Secondo Biloslavo i cristiani in armi avrebbero voluto partecipare a Ginevra 2 “ma l’Onu ha fatto orecchie da mercante”.

Si apre oggi nella città svizzera di Montreaux la conferenza di pace nota come Ginevra 2. E’ stato ritirato in extremis l’invito all’Iran lanciato dal segretario generale Onu Ban Ki Moon. Secondo La Stampa il mancato arrivo dell’Iran cela lo scontro in atto a Teheran tra il ministro degli esteri Zarif (braccio destro del presidente Rohani) e l’establishment militare. L’Iran avrebbe potuto partecipare se avesse rinunciato alla difesa ad oltranza del presidente siriano Assad, aprendo ad un governo di transizione: quando Velayati, consigliere del leader supremo Khamenei, ha impedito al ministro degli esteri iraniano di accettare le condizioni Onu, è stato l’apparato militare ad imporsi. Venti deputati del Parlamento iraniano avevano chiesto al Presidente Rohani di “rivedere la nomina di Zarif a ministro”, già ai tempi del negoziato sul nucleare iraniano, considerato un cedimento all’Occidente.
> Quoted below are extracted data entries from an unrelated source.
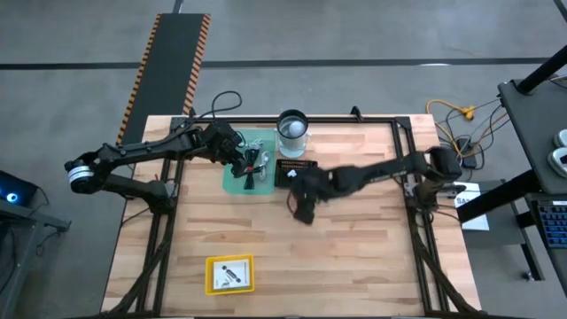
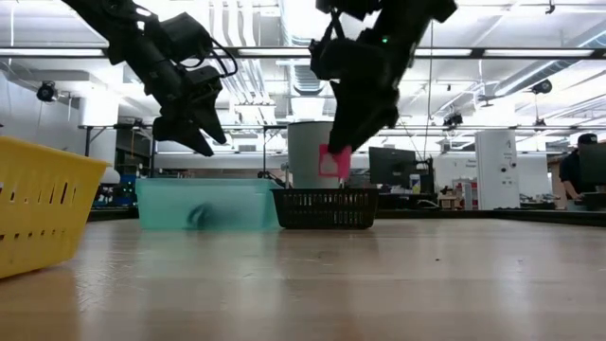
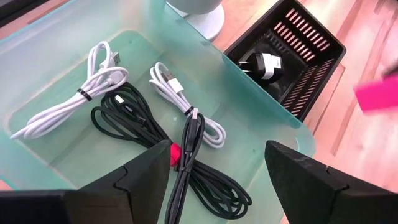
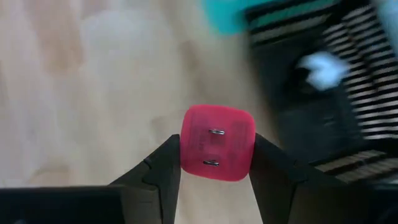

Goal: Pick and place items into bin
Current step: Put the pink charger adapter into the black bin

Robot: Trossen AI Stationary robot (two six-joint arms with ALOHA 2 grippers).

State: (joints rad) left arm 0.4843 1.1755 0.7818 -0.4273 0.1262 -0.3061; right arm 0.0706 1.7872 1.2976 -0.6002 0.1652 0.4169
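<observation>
My right gripper point(image 4: 216, 152) is shut on a pink plug adapter point(image 4: 217, 127) with two metal prongs. It hangs above the bare wood point(image 1: 306, 213), near a black slatted basket point(image 1: 297, 171). The basket holds a white adapter point(image 3: 266, 65). My left gripper point(image 3: 217, 152) is open and hovers over a teal tray point(image 3: 56, 37). Coiled white cables point(image 3: 93, 81) and black cables point(image 3: 130, 118) lie flat on the tray floor, one black coil bound by a red band point(image 3: 175, 155). A yellow bin point(image 1: 230, 274) sits near the table's near edge with a white card in it. My right gripper pinches the pink adapter's two opposite side walls point(image 4: 185, 146) between its fingers, the pronged face turned toward the wrist camera. In the low view the fingers point down and the adapter point(image 2: 333, 161) hangs at their free ends, lifted clear of the table.
A pale round cup point(image 1: 292, 131) stands at the far edge behind the tray and basket. The yellow bin's wall point(image 2: 38, 204) shows large at the low view's left. Bare wood lies between the basket and the bin. Black rails point(image 1: 416, 221) frame the table.
</observation>
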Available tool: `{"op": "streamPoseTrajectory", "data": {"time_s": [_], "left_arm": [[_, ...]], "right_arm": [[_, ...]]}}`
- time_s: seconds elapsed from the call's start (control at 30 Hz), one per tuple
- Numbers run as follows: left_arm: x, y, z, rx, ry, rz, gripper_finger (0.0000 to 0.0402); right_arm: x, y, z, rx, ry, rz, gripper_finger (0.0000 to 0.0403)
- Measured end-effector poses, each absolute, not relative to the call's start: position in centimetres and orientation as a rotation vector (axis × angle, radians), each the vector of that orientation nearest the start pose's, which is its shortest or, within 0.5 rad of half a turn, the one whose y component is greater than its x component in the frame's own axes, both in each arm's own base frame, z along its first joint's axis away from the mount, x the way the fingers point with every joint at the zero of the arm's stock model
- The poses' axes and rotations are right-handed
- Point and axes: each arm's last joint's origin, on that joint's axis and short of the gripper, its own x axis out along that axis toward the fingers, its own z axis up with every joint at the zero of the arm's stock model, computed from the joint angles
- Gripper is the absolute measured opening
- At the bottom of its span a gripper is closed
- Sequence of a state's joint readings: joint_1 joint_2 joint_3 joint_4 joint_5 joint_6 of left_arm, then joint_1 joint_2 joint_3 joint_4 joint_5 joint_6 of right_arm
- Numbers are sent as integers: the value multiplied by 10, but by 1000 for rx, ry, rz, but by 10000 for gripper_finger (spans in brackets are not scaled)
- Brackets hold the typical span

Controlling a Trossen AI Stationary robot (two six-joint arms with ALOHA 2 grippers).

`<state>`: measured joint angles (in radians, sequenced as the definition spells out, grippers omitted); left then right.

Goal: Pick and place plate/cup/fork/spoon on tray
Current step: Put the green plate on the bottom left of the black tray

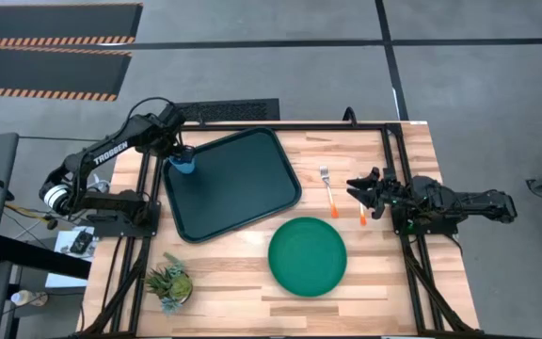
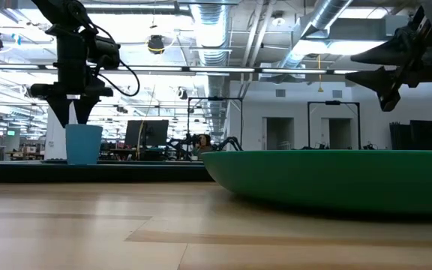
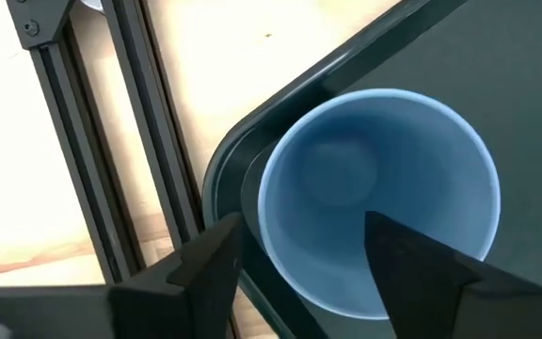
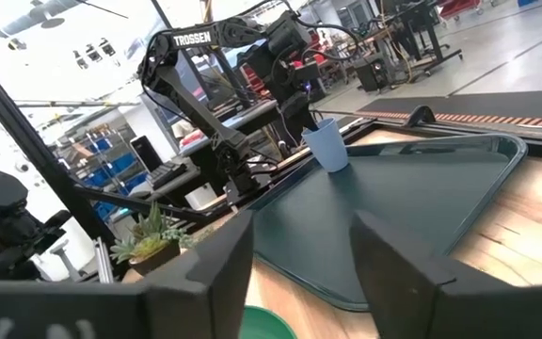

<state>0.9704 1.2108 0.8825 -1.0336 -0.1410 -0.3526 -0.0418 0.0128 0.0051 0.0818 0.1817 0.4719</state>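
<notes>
The blue cup (image 1: 185,167) stands upright on its base in the far-left corner of the dark tray (image 1: 243,188). My left gripper (image 3: 304,226) is open just above the cup (image 3: 374,179), one finger over its hollow and one outside its wall, with a gap on both sides. The green plate (image 1: 308,255) lies on the table near the tray. The fork (image 1: 328,188) and the spoon's orange handle (image 1: 361,213) lie to the right of the tray. My right gripper (image 1: 356,188) is open and empty above the spoon's far end, hiding its head.
A small spiky plant (image 1: 169,282) stands near the table's near left corner. Black frame rails (image 1: 389,155) run along the table's left and right sides. Bare wood lies between the plate and the plant.
</notes>
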Motion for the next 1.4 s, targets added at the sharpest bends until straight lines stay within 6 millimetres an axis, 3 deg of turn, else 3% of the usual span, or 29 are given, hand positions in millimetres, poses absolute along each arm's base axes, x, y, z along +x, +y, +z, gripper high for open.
{"op": "streamPoseTrajectory", "data": {"time_s": [0.17, 0.63, 0.83, 1.13, 1.27, 1.4], "left_arm": [[107, 163, 239, -819, 1118, 1138, 236], [91, 139, 279, -673, 852, 1115, 252], [83, 117, 297, -646, 701, 916, 252], [73, 81, 338, -645, 330, 492, 252], [67, 61, 358, -662, 188, 371, 252], [59, 40, 370, -676, 104, 280, 252]], "right_arm": [[97, -9, 172, 544, -127, -198, 238], [102, -10, 164, 639, -13, -265, 240], [108, -11, 162, 660, 31, -282, 239], [126, -18, 207, 528, 109, -351, 228], [135, -26, 222, 500, 289, -443, 223], [146, -30, 225, 501, 505, -487, 221]]}}
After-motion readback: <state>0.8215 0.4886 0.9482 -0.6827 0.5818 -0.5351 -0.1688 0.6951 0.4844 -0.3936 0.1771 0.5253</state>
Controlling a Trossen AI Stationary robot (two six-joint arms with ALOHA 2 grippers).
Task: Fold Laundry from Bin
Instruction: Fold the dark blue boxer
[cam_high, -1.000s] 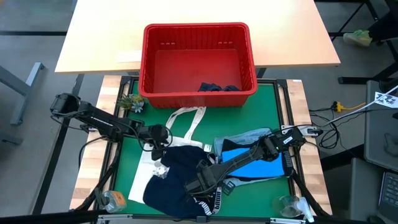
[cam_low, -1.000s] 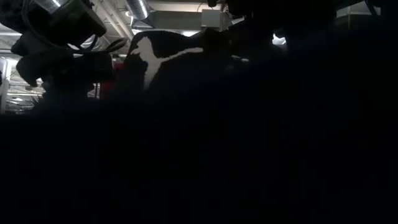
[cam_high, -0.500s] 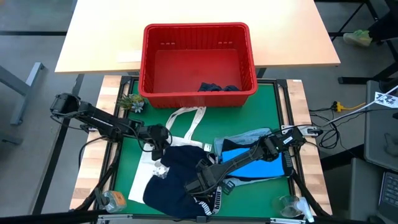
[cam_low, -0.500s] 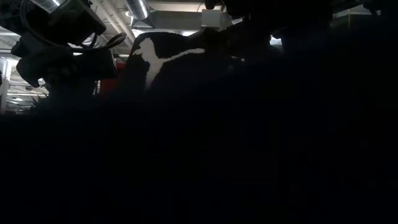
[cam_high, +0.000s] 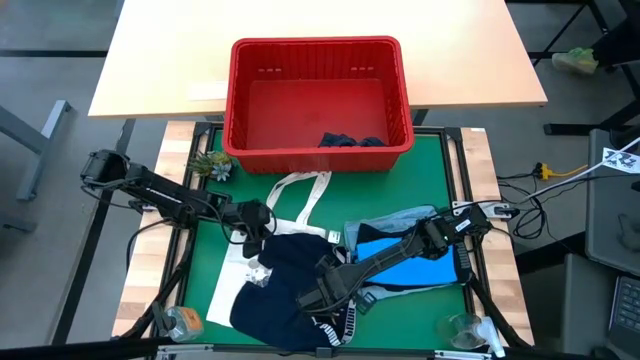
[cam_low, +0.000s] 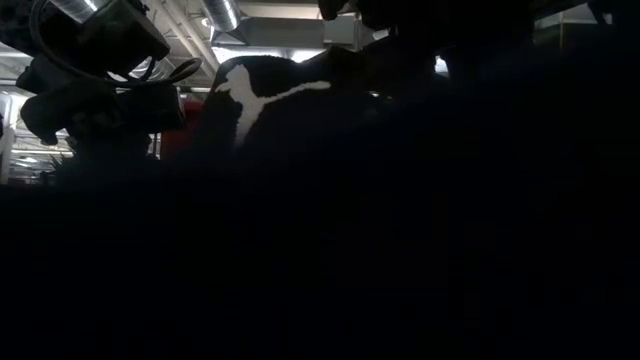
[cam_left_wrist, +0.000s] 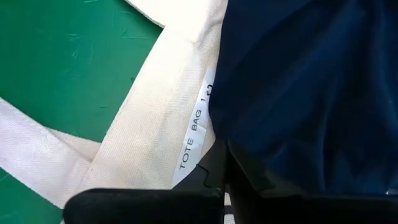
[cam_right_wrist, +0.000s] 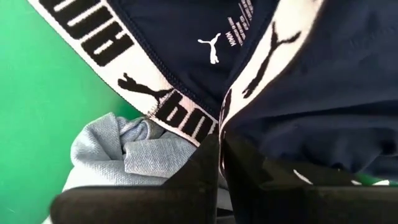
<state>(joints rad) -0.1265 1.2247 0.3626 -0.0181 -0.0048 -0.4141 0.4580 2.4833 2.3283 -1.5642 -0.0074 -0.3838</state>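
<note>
Green matting (cam_high: 420, 170) is carrying the laundry (cam_high: 290, 285) just in front of the bin (cam_high: 318, 100); the left gripper (cam_high: 257, 232) is pinching the navy garment's edge, and the right gripper (cam_high: 322, 292) is clamping its waistband.

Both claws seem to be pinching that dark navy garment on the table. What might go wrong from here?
The left gripper has shut on the navy garment right at the edge of the white tote bag, so it may lift the bag too. The right gripper is shut on its waistband beside the denim shirt, which might get dragged. Pulling apart may bunch the cloth.
</note>
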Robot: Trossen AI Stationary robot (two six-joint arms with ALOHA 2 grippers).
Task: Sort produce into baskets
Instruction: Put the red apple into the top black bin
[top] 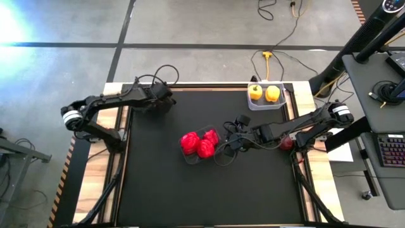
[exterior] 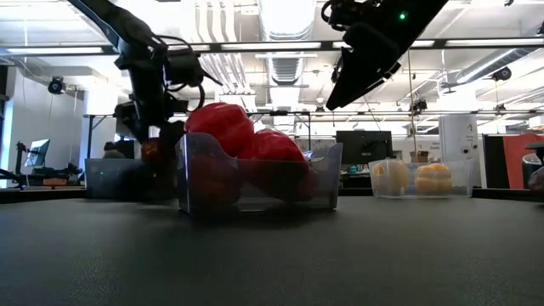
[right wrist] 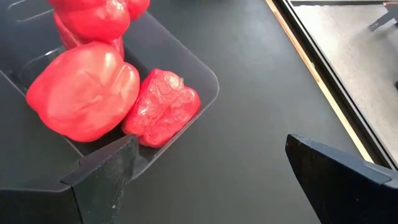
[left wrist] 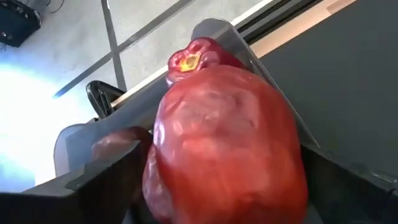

Il vertice di Montreaux si apre peraltro in concomitanza con la diffusione di 11 mila foto che attesterebbero i crimini del regime di Assad, attraverso immagini dell’orrore sulle torture e gli abusi inflitti ai prigionieri.

La Repubblica intervista Vali Nasr, consulente del Dipartimento di Stato Usa e autore di “La rivincita sciita”. Dice: “E’ inevitabile che l’Iran abbia una parte a Ginevra. Magari all’inizio sarà poco visibile ma, più prima che poi, il ruolo diventerà ufficiale. Se si vuole risolvere la crisi siriana si deve accettare che il ruolo dell’Iran è determinante, superiore persino a quello di Mosca”. Spiega ancora Nasr: “Senza l’Iran, il presidente siriano Assad non sarebbe più al potere”. “Se non fosse per i finanziamenti in arrivo da Teheran, per il contributo alle forze di combattimento sul campo, per il supporto logistico, il regime non avrebbe retto”. Teheran “è il motivo per il quale Assad è sopravvissuto”. Per questo a Ginevra non può esserci accordo “in sua assenza”. Del resto, la pace deve essere trattata tra rivali: al tavolo devono sedere il governo siriano, con i suoi sostenitori, e l’opposizione, con i propri”. Cosa si aspetta dalla Conferenza? “Un risultato modesto. Il meglio che ci si possa aspettare è che si arrivi a un consenso internazionale riguardo a un cessate il fuoco. Ma si illude chi spera in un governo di transizione in Siria”. Perché tanto pessimismo? “Le rigiro la domanda: perché Assad dovrebbe cedere il potere? Sta vincendo sul terreno, è saldo in sella al potere”. E poi, chiede Nasr, “a chi passerebbe il governo del Paese?”, visto che “manca platealmente un interlocutore: l’opposizione che si presenta al tavolo è un’armata Brancaleone; non rappresenta nemmeno le formazioni armate sul campo, e tanto meno il popolo siriano”.